Train AI agents to perform mace balancing using an evolutionary neural network.
"Mace balancing" involves applying some (limited) force to a base that is supporting a pole, such that the pole does not fall over, with the added challenge of a heavy chain hanging off the end of the pole. This chain massively increases the chaos of the system and makes the balancing act a much harder problem than simple pole balancing.
We employ a mutation-and-selection evolutionary algorithm to create highly capable mace balancing agents. An agent’s relative fitness is represented by a score defined as the number of frames the pole is balanced above the base subtracted by the total horizontal distance the base traveled. This slight penalty for motion should favor stable solutions requiring less simulated effort. The agents with the highest scores are selected to reproduce and populate successive generations.
Each generation, gaussian noise with a certain standard deviation is applied to all the weights in the top networks. The number of networks chosen for reproduction is specified with the -r command line argument. In our experimentation, roughly 10-20% of the total number of agents seems to work best.
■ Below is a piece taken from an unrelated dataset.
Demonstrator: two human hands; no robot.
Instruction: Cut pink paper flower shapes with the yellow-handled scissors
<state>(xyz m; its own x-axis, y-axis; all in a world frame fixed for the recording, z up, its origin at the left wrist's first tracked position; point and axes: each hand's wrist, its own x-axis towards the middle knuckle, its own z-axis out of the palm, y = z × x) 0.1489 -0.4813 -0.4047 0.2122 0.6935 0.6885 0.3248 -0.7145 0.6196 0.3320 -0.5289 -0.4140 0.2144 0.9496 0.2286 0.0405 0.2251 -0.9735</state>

The agents make decisions frame-by-frame about how much "effort" to apply to move their base and in what direction. This "effort" value is unbounded, but is passed through a tanh function and scaled according to their "strength" property, to mimic the way that a living being applies force in the real world.
Noise is applied to the physics of the mace, as well as the force output of the network, to add additional challenge and realism. This also prevents overfitting in the model; it cannot simply learn to account for an exact starting condition as every run will be slightly different.
The decision process is executed with a custom coded neural network based in NumPy. The inputs to the network are simply the horizontal position and velocity of the agent's base, as well as the x distance from the base of each joint. The Physics system was created using Thomas Jakobsen’s Advanced Character Physics. All graphics and window management is implemented using the Pygame library.
During training we use "early stopping" to improve efficiency. If 20 agents are reproducing each round, then there is no need to simulate further once only 20 agents remain.
Initially when experimenting, we found that it wasn’t very hard to get a network that would become stable and keep the mace balanced indefinitely, but when loading that same network up again, it would usually fail. This is because handling the initial chaos of the chain dropping is a much harder task than keeping the pole balanced once the chain is hanging mostly still. Thus, one or two networks would get lucky in the opening, and survive afterward. Because of this, it was necessary not to just get one or two networks to become stable, but to train such that all networks in a new generation (at least, all networks descended from the previous generation) were stable.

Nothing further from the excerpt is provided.